How many of the lines below hold "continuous"? Only the number, please.
╭─ RECORDED DATA
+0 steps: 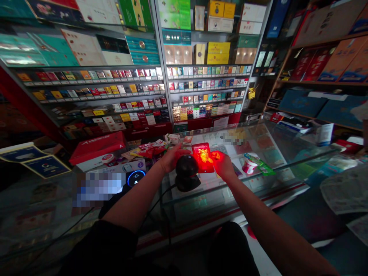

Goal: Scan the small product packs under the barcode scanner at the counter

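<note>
My right hand [222, 165] is closed on the near right edge of a small flat packet [202, 158], which is lit bright red. The glare hides its print, so I cannot tell its kind. Just left of the packet a black barcode scanner [186, 166] with a round head stands on the glass counter, its red light falling on the packet and my fingertips. My left hand [171, 158] is at the scanner's left side, fingers stretched forward past its head. The scanner partly covers this hand, and I cannot tell whether they touch.
A red and white box [97, 149], snack packets [151, 148] and a lit payment device [136, 178] are on the left. A small tub [249, 164] and green packet [266, 168] lie right on the glass counter [276, 153]. Shelves of cigarette packs [205, 85] stand behind.
</note>
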### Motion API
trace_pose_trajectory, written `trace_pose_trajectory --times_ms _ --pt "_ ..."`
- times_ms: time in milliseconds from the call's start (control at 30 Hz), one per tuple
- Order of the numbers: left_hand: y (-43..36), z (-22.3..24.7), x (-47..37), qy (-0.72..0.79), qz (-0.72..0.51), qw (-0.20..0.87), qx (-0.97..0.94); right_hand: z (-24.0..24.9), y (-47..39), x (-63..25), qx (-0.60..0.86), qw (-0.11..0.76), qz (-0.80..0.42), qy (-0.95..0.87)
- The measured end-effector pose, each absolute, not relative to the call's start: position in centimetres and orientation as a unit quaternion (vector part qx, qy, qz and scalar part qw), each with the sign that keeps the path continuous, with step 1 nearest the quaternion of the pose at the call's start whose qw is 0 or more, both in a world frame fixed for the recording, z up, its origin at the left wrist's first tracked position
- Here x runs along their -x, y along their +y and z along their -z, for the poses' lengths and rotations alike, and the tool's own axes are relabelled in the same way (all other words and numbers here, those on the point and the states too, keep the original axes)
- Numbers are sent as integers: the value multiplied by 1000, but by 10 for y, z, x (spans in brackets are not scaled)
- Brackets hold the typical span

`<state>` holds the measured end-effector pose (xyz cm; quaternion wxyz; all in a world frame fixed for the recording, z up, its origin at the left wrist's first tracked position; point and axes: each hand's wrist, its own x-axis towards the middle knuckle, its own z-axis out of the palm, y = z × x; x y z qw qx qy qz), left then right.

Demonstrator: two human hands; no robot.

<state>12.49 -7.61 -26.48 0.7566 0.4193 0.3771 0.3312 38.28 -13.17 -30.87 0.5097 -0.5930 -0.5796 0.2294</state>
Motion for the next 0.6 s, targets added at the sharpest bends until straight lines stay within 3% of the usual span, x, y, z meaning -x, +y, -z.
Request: trace_pose_trajectory --times_ms 400,600 --pt "-81 278 -123 350 -301 801 -381 306 -151 -391 618 486 -274 -554" --pt "-80 282 -125 363 -303 805 -359 311 -152 -401 606 485 -210 -594"
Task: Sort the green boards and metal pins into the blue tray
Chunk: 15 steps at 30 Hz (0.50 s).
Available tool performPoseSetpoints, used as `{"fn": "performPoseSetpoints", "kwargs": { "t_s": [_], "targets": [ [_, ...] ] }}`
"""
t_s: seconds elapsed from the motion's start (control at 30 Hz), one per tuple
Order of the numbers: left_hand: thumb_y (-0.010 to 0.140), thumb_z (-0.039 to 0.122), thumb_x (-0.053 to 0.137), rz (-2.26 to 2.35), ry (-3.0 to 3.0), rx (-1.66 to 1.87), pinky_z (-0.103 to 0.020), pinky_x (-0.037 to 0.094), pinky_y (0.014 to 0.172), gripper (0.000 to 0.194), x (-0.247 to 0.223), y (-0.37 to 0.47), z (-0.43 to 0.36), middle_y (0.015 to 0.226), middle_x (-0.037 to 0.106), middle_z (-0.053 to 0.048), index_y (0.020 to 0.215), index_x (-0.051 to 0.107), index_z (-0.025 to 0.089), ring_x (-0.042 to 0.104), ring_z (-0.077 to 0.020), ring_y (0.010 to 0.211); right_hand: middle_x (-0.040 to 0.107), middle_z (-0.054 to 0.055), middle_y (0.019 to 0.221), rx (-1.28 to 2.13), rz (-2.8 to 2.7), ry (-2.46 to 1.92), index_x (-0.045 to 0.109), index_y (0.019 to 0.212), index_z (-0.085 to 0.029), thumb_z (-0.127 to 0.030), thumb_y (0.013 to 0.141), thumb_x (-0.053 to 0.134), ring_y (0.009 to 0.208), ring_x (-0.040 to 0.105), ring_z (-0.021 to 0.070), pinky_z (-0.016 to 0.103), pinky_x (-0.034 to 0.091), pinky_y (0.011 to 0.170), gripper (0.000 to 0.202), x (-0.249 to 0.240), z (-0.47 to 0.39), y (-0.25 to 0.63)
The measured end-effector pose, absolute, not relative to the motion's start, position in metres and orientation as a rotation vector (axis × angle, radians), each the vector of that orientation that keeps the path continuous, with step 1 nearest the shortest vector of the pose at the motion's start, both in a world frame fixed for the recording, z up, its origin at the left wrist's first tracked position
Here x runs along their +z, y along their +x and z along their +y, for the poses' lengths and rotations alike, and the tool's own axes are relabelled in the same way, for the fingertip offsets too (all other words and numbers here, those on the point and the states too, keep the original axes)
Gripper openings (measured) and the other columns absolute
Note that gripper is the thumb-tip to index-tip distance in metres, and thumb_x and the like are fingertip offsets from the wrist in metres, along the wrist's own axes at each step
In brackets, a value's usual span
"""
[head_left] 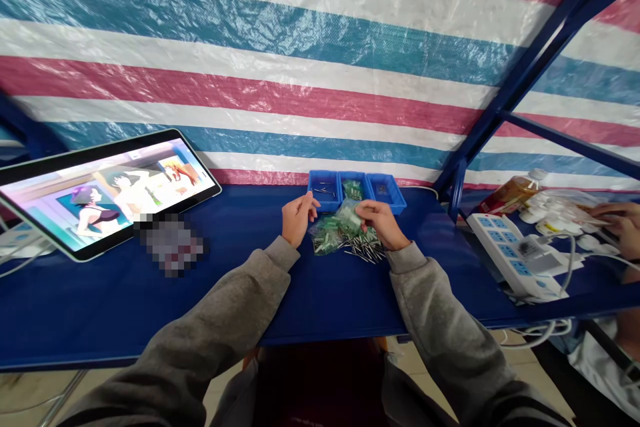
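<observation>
My right hand (380, 221) pinches the edge of a small clear plastic bag (349, 215) with a greenish tint. Below that bag lies another greenish bag (326, 240), with a loose heap of thin metal pins or screws (366, 245) beside it on the blue table. My left hand (298, 219) is raised just left of the bags, thumb and fingers drawn together; whatever is in them is too small to make out. Behind the hands stand three joined blue trays: the left tray (324, 177) holds a few thin metal pieces, the middle tray (353, 175) greenish packets, the right tray (387, 177) small bits.
A tablet (113, 197) with a lit screen leans at the left, near a blurred-out item (173, 245). Rightward stand a blue metal frame post (455, 180), a white power strip (515, 253), a drink bottle (517, 192) and white cables. Another person's hand (623, 223) is at the far right.
</observation>
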<state>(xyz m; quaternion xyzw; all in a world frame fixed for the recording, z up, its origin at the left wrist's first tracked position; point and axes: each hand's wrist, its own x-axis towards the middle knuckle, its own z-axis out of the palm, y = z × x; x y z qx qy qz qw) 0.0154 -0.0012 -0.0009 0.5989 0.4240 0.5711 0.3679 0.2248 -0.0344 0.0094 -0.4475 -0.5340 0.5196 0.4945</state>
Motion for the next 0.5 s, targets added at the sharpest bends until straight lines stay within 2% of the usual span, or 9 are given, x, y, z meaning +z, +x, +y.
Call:
{"fn": "performPoseSetpoints", "kwargs": {
  "t_s": [0.07,0.13,0.2,0.3,0.43,0.5],
  "targets": [
    [0.091,0.05,0.047,1.101,1.593,1.463,-0.022,0.037,0.045,0.047,-0.001,0.015,-0.001,0.05,0.053,0.001,0.066,0.063,0.015,0.048,-0.0091,0.043,0.068,0.002,0.066,1.195,-1.088,-1.098,0.065,0.1,-0.015,-0.046,0.072,0.074,0.052,0.063,0.0143,0.026,0.054,0.052,0.043,0.01,-0.033,0.226],
    [0.092,0.046,0.046,1.115,1.705,1.446,-0.022,0.04,0.048,0.044,-0.002,0.014,-0.002,0.052,0.054,0.001,0.068,0.064,0.015,0.049,-0.0094,0.044,0.073,0.008,0.085,1.16,-1.007,-1.15,0.055,0.123,-0.014,-0.044,0.073,0.074,0.063,0.07,0.0183,0.03,0.059,0.059,0.062,0.01,-0.031,0.227],
    [0.093,0.042,0.046,1.132,1.893,1.407,-0.023,0.043,0.052,0.038,-0.003,0.013,-0.002,0.056,0.058,0.0,0.073,0.065,0.016,0.053,-0.0106,0.049,0.073,0.009,0.094,1.083,-1.004,-1.203,0.048,0.133,-0.013,-0.042,0.073,0.073,0.064,0.071,0.0193,0.031,0.06,0.059,0.071,0.008,-0.03,0.228],
    [0.092,0.035,0.048,1.121,2.274,1.291,-0.026,0.048,0.064,0.027,-0.007,0.01,-0.002,0.072,0.066,-0.003,0.086,0.067,0.018,0.061,-0.0149,0.066,0.073,0.009,0.094,0.941,-1.082,-1.26,0.053,0.129,-0.013,-0.04,0.073,0.069,0.06,0.07,0.019,0.031,0.058,0.055,0.064,0.004,-0.028,0.229],
    [0.091,0.03,0.049,1.035,2.669,1.047,-0.035,0.049,0.085,0.023,-0.017,0.009,0.002,0.101,0.068,-0.008,0.098,0.067,0.018,0.061,-0.0224,0.096,0.073,0.008,0.081,0.799,-1.285,-1.342,0.067,0.1,-0.014,-0.035,0.073,0.064,0.054,0.066,0.0175,0.028,0.052,0.048,0.034,-0.001,-0.027,0.227],
    [0.09,0.027,0.05,1.002,2.757,0.924,-0.039,0.048,0.088,0.024,-0.022,0.01,0.004,0.11,0.067,-0.01,0.104,0.067,0.018,0.06,-0.0246,0.103,0.072,0.006,0.076,0.699,-1.37,-1.369,0.069,0.09,-0.015,-0.031,0.073,0.063,0.049,0.062,0.0149,0.026,0.05,0.047,0.025,-0.003,-0.027,0.225]
  ]
}}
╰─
# ANSWER AREA
2